When you reach the line with "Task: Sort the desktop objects" in the listing below, transcribe it and each line after it up to and including the line with "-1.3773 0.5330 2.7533", exactly and with nothing else.

• Given information:

------------------------------

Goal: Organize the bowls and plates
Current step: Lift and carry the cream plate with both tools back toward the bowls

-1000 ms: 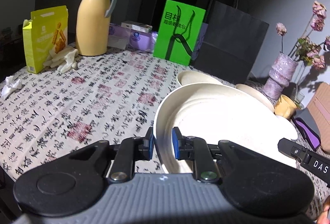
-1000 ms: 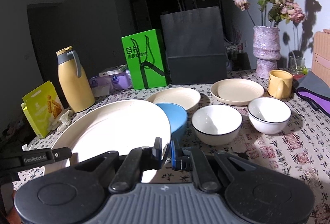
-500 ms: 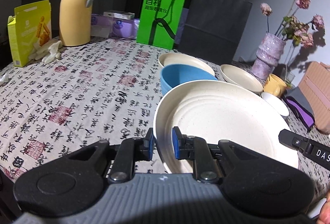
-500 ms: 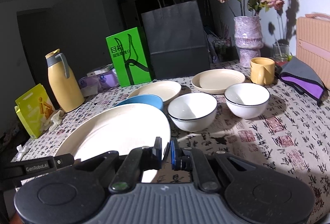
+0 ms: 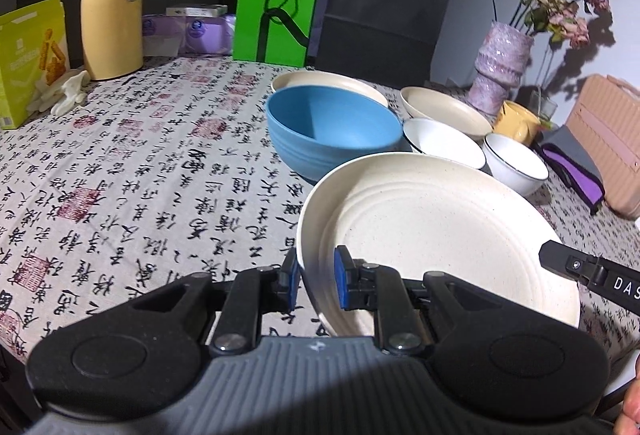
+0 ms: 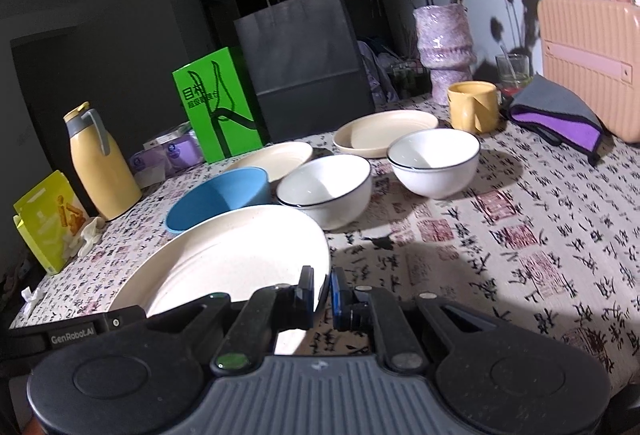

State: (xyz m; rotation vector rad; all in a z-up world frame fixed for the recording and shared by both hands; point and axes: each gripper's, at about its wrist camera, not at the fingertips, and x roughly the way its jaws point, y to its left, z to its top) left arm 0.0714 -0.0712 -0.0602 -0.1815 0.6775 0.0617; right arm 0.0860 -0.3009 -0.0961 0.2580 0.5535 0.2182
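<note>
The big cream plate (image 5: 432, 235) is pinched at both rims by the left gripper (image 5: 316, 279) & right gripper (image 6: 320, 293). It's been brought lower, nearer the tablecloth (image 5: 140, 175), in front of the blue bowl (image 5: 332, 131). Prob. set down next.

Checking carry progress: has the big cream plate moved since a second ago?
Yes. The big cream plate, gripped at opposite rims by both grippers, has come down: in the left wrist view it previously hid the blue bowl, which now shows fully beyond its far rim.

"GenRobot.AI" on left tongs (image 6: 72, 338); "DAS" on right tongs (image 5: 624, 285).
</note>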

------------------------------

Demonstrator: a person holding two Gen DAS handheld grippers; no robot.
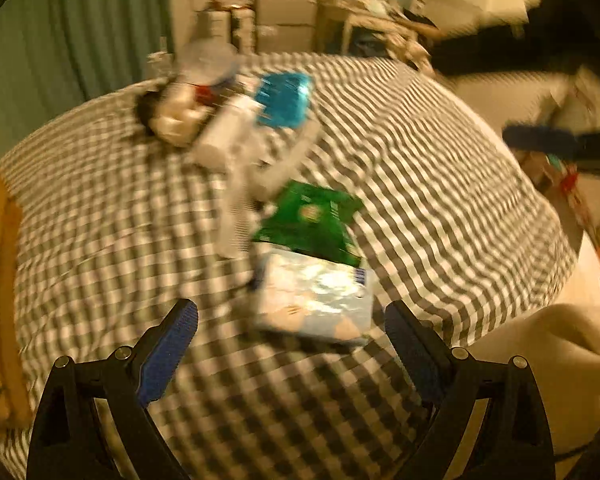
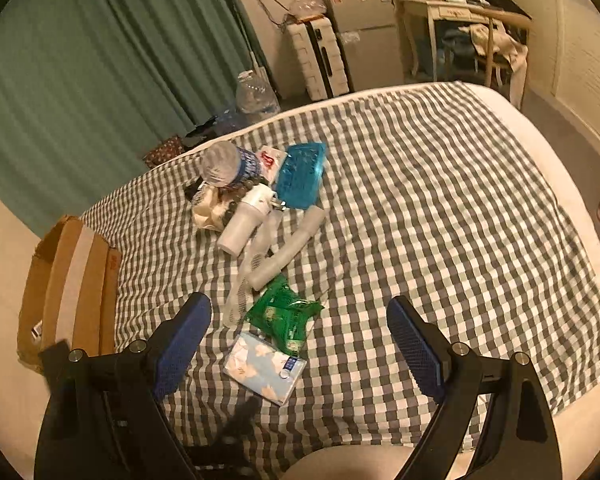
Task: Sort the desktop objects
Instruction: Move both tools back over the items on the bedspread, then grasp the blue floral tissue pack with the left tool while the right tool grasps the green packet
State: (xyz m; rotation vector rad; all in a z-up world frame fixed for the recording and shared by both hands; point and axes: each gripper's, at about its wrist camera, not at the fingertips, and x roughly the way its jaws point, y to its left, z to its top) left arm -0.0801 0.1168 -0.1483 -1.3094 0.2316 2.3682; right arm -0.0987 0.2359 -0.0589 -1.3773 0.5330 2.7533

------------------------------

• Problem solution:
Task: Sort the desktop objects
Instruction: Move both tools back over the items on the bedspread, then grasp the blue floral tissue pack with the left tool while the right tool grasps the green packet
State: (xyz m; rotation vector rad; all in a z-up world frame fixed for the recording and shared by both hands; point and axes: each gripper's, at about its wrist camera, not at the fingertips, and x roughly the way its jaws point, y to its left, z to its top) left arm -0.0801 0.1168 -0.1483 -1.3094 0.2316 2.3682; right arm -0.0987 0.2359 -0.0589 -1.3773 0.5330 2.7533

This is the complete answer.